# bones44 hits 3000



## 220swift (Mar 2, 2011)

Way to go!!! I always look forward to your posts and what you have to say. Thanks you for all of the past posts.


----------



## youngdon (Mar 10, 2010)

Way to go Tom...I always enjoy your knowledgeable input. Thanks for being a valued member and a good friend.


----------



## hassell (Feb 9, 2010)

Holy Smokes- Already- Wow-- I'll have to get the tie downs out as you'll be smoking by me soon!!!
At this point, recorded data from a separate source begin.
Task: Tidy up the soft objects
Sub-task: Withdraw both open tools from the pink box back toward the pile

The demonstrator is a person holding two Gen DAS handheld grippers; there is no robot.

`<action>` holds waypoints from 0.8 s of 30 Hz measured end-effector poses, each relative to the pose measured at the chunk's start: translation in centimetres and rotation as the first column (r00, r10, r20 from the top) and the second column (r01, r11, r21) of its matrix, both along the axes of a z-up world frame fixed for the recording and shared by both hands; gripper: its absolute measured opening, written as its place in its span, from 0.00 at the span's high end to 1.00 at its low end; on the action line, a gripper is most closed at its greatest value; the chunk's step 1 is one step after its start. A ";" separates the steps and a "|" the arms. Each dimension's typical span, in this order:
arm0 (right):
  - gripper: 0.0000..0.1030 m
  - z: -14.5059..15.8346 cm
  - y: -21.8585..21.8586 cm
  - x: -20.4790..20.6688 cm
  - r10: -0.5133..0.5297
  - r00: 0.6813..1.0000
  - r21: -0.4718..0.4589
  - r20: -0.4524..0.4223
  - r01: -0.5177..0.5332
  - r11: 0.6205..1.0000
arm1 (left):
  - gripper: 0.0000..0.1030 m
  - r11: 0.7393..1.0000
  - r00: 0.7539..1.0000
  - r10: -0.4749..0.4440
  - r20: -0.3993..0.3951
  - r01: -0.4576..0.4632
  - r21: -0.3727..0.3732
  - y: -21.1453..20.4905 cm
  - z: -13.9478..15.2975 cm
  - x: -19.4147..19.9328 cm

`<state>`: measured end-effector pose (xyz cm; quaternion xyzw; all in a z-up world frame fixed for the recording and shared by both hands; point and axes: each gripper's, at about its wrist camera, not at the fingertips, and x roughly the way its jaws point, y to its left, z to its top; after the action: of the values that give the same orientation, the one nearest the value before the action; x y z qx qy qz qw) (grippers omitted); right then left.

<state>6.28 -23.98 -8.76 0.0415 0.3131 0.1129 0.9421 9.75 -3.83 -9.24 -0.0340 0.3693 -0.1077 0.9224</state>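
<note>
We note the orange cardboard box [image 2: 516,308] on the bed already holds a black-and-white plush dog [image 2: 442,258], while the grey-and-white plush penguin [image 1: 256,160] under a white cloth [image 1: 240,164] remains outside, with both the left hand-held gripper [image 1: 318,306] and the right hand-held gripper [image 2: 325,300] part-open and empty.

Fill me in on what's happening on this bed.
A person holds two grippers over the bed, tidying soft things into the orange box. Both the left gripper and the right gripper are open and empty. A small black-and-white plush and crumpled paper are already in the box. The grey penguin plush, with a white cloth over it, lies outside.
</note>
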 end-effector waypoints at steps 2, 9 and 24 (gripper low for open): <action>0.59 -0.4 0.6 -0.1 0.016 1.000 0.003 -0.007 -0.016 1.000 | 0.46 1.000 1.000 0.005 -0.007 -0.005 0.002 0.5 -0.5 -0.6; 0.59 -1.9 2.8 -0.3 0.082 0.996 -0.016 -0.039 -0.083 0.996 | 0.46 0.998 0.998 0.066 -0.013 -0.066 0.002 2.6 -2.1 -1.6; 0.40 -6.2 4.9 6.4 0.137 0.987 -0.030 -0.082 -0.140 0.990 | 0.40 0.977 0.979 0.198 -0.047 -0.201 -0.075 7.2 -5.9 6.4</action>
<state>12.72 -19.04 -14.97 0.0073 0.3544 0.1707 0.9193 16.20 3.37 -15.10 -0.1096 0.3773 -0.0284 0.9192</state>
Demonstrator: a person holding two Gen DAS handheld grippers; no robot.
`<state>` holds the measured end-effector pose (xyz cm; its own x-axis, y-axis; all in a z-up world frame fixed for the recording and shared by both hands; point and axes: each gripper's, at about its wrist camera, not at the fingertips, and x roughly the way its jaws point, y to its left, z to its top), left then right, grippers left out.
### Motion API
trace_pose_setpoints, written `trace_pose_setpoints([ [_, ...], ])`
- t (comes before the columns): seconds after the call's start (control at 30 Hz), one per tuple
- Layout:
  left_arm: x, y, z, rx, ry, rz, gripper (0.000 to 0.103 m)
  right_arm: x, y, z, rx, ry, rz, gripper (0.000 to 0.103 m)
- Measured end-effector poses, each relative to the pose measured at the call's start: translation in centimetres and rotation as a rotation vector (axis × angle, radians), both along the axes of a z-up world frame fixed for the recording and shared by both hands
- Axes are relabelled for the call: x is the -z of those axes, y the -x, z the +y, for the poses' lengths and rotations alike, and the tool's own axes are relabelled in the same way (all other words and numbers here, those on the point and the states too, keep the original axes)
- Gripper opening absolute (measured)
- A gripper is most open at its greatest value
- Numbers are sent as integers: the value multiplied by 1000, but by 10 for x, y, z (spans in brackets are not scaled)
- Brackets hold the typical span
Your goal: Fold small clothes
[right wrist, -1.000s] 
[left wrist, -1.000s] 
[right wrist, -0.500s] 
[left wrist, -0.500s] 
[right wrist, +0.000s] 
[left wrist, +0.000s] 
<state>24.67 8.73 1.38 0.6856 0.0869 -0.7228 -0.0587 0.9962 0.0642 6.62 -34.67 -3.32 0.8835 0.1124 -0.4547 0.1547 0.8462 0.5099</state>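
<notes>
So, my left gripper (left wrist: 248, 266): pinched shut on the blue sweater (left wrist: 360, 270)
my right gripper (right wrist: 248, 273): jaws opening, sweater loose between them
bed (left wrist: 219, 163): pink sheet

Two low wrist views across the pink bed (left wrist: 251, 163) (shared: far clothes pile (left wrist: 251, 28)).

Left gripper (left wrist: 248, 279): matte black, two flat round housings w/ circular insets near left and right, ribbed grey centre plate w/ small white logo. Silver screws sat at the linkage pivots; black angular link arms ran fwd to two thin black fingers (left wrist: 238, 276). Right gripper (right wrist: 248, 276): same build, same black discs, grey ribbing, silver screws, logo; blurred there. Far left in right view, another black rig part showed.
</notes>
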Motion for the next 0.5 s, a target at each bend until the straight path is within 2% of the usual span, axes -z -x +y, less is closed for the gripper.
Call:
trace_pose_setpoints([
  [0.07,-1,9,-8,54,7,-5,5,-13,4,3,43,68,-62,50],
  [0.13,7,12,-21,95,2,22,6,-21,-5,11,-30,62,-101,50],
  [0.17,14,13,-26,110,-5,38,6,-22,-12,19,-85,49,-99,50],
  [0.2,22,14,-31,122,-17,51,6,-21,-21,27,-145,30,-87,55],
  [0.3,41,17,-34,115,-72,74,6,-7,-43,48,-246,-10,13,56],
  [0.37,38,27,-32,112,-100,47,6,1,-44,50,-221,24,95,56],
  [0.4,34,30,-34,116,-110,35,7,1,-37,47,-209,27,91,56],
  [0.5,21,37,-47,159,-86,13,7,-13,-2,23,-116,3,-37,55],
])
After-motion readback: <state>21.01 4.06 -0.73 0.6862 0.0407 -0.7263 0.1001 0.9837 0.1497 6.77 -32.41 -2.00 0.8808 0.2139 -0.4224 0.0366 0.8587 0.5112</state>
Thanks for all the help to-wards keeping the Wolves at bay on the site, definitely an asset for the site and well thought out replies.


----------



## bones44 (Jan 7, 2011)

Thanks guys ! I consider you guys as my mentors and friends. Always enjoy the conversations and knowledge shared by all here.


----------



## oneshotcowboy (Mar 4, 2010)

awesome job Tom and thanks for all you have done for this site and all of us!


----------



## bones44 (Jan 7, 2011)

Thanks Jeff ! Looking forward to stories about your new home and adventures my friend.


----------



## oneshotcowboy (Mar 4, 2010)

aint we both....lol.


----------



## fr3db3ar (Aug 6, 2011)

What a spammer


----------



## SWAMPBUCK10PT (Apr 5, 2010)

*Congrats Buddy---I PROCLAIM TOM AS A HONORARY YOOPER-----Thanks for all your great POST----sb*


----------



## Ruger (Jan 22, 2011)

Always great to hear from ya, keep those posts coming!


----------



## ReidRH (Feb 1, 2010)

Daggum Seems like you just got here too! Congrats On 3000 man! You will soon catch YD lol!


----------



## bones44 (Jan 7, 2011)

Thanks Guys ! I appreciate all the kind words. Skip, I will get up there someday to hunt with you guys or at least some trout fishing. Richard, it does seem that way...LOL I'll never get close to Don. He's got bionic fingers and a mind like a steel trap !


----------



## youngdon (Mar 10, 2010)

lol Yeah a rusty steel trap.


----------



## Mick105 (Jan 6, 2012)

Congrats Tom! Thanks for all the advice and laughs. I'm always looking forward to the Resident Smart Aleck has to say.


----------



## bones44 (Jan 7, 2011)

Thanks Mick, stay tuned for more.......


----------